The Saw Lady and the Sound of Music

The Saw Lady and
                                the Sound of Music
/Alex Cigale
For Natalia Paruz

How a piece of steel
                            can sound so human
The wooden handle
                          goes between the legs
The serrated side
                        dangerously close

The bow runs along
                          over the steel edge
Ever so slowly
                  bending its body
The greater the bend
                            the higher the note
Who I am and why
                          I was put on this earth

Hand-blown Crystal bowls
                                  mounted on a spindle
The turning edges
                        touched with wet fingers
Crystal changing shape
                               vibrates at volume
The sound fills the room
                               everywhere and nowhere
One of Benjamin
                      Franklin’s inventions
Mesmer used it to
                        relax his patients
The reason we listen
                            with wonder and awe

Three to four to five
                            Pythagoras explained
Same ratio as the
                        harmonic spectrum
All science is combined in this moment

That music works through
                                  sinus and cosinus
Fortissimos, tremolos, lamentosos

Teach me how to play
                            the bicycle pump

Saw Lady

Note: The half-lines of the poem are “hinged” or “jointed”; they are called “hard caesura” in Anglo-Saxon poetry.
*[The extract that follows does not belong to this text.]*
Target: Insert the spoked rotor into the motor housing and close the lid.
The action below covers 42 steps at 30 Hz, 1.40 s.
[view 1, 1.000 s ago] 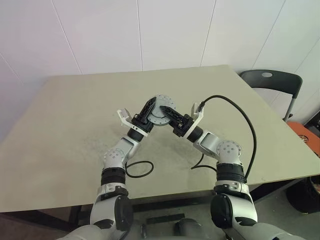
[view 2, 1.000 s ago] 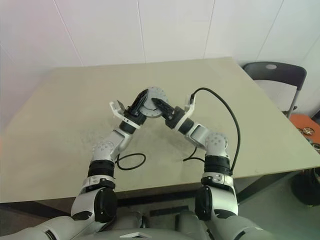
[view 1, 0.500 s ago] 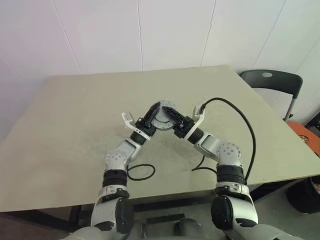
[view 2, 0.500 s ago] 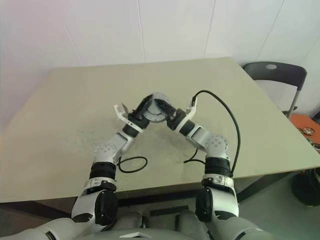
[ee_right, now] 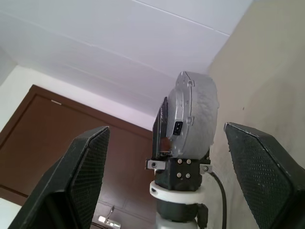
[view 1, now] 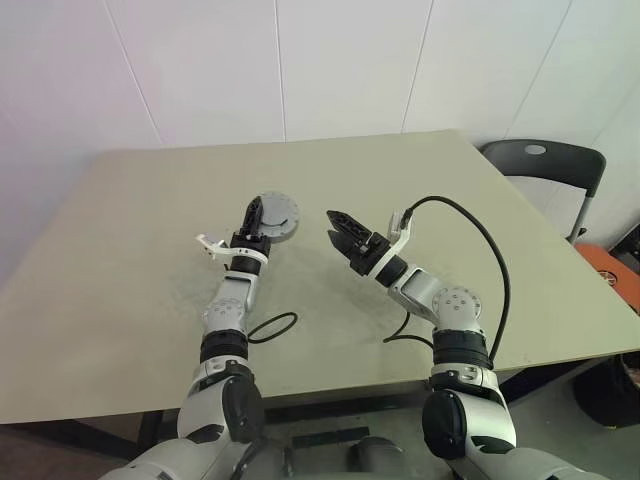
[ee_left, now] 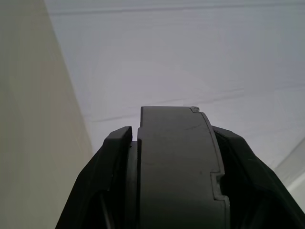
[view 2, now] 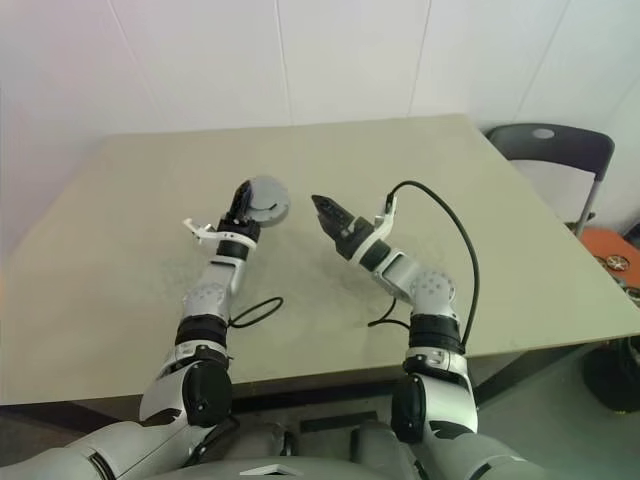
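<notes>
White wall panels stand behind your pale beige table (view 1: 130,250), and a dark folding chair (view 1: 545,165) sits off its far right corner. Your left arm reaches forward over the table, wrist raised, and its left end effector (view 1: 257,215) is clamped on the edge of a round grey metal disc assembly (view 1: 274,217), held up on edge above the table top. In the left wrist view you see the grey rim (ee_left: 176,167) of that disc pinched between the two black fingers (ee_left: 112,167). Whether this is the housing alone or with rotor and lid fitted, you cannot tell. Your right arm angles forward and toward the left, with the right end effector (view 1: 338,226) spread wide and empty, well apart from the disc. A black cable (view 1: 480,240) loops off the right wrist.
</notes>
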### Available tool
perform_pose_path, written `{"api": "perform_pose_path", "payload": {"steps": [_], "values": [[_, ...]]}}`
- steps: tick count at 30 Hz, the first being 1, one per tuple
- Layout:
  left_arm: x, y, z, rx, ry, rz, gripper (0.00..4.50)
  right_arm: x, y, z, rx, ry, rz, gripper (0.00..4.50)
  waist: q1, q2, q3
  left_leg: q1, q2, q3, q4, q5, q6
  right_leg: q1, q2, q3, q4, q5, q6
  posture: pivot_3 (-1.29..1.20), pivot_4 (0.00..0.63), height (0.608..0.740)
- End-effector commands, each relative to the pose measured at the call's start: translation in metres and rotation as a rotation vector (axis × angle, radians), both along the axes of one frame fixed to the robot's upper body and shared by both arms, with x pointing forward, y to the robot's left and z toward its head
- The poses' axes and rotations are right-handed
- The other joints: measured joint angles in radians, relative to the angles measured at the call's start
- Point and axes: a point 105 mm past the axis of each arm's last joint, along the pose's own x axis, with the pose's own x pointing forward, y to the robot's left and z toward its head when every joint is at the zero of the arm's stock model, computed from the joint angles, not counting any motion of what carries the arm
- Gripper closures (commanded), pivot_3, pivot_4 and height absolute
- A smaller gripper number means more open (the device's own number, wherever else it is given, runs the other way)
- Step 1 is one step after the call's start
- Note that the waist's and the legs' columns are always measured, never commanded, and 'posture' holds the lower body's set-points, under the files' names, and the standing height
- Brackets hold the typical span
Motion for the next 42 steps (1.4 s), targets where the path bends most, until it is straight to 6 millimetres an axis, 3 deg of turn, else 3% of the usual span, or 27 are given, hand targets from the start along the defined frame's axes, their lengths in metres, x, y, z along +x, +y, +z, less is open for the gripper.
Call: {"api": "perform_pose_path", "payload": {"steps": [1, 6, 13, 20, 26, 30, 34, 42], "values": [[0.009, 0.014, 0.018, 0.060, -0.034, 0.107, 2.39, 0.001, 0.002, 0.022, 0.023, -0.081, 0.007, 0.49, 0.000, 0.000, 0.000, 0.000, 0.000, 0.000, 0.000, 0.000, 0.000, 0.000, 0.000, 0.000, 0.000, 0.000, 0.000, 0.00, 0.000, 0.740], [0.005, 0.058, -0.005, 0.165, 0.079, 0.320, 2.39, 0.000, 0.001, 0.022, 0.020, -0.086, 0.007, 0.49, -0.007, 0.000, 0.000, 0.000, 0.000, 0.001, 0.000, 0.000, 0.000, 0.000, 0.000, 0.001, 0.000, 0.000, 0.000, 0.00, 0.000, 0.740], [-0.015, 0.109, -0.030, 0.265, 0.209, 0.542, 2.39, 0.000, 0.003, 0.018, 0.007, -0.080, 0.013, 0.49, -0.006, 0.000, 0.000, 0.001, 0.001, 0.000, 0.000, 0.000, 0.000, 0.000, 0.002, 0.001, 0.001, 0.000, 0.000, 0.00, 0.000, 0.740], [-0.031, 0.138, -0.047, 0.333, 0.312, 0.666, 2.39, -0.001, 0.006, 0.018, 0.005, -0.081, 0.025, 0.49, -0.007, -0.001, -0.001, 0.001, 0.001, 0.000, 0.000, 0.000, 0.000, 0.000, 0.001, 0.001, 0.001, 0.000, 0.000, 0.00, 0.000, 0.740], [-0.034, 0.148, -0.047, 0.361, 0.322, 0.693, 2.39, -0.003, 0.007, 0.016, 0.002, -0.080, 0.030, 0.49, -0.011, -0.001, -0.001, 0.002, 0.002, 0.000, 0.000, 0.000, 0.000, 0.000, 0.002, 0.001, 0.002, 0.000, 0.000, 0.00, 0.000, 0.740], [-0.035, 0.150, -0.048, 0.369, 0.335, 0.702, 1.12, -0.002, 0.007, 0.016, -0.001, -0.080, 0.032, 0.46, -0.009, -0.001, -0.001, 0.003, 0.002, 0.001, 0.000, 0.000, 0.000, 0.000, 0.002, 0.001, 0.003, 0.000, 0.000, 0.00, 0.000, 0.740], [-0.042, 0.160, -0.062, 0.427, 0.461, 0.770, 0.01, -0.002, 0.008, 0.012, -0.010, -0.074, 0.030, 0.46, -0.012, -0.001, -0.002, 0.005, 0.002, 0.001, 0.000, 0.000, 0.000, 0.002, 0.002, 0.001, 0.003, 0.000, 0.000, 0.00, 0.000, 0.740], [-0.057, 0.175, -0.078, 0.435, 0.595, 0.856, 0.01, -0.002, 0.007, 0.008, -0.019, -0.067, 0.029, 0.46, -0.042, -0.001, -0.002, 0.010, 0.003, 0.001, 0.000, 0.000, 0.000, 0.003, 0.004, 0.003, 0.008, 0.000, 0.000, 0.00, 0.000, 0.740]]}}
About the poet: Alex Cigale edits SYN/AES/THE/TIC, a literary magazine based on the aesthetics of Found Art. His poems have recently appeared in The Cafe, Colorado, Global City, Green Mountains and North American reviews, Drunken Boat, Hanging Loose, McSweeney’s, and Zoland Poetry. Other work can be found online at The Adirondack Review, Babel Fruit, Big Bridge, The Externalist, nthposition, The Potomac Journal, Quarter After Eight, The Salt River Review, and Synaesthetic.
His translations from the Russian can be found in Crossing Centuries: the New Generation in Russian Poetry and in The Manhattan and St. Ann’s reviews.
He was born in Chernovtsy, Ukraine and lives in New York City.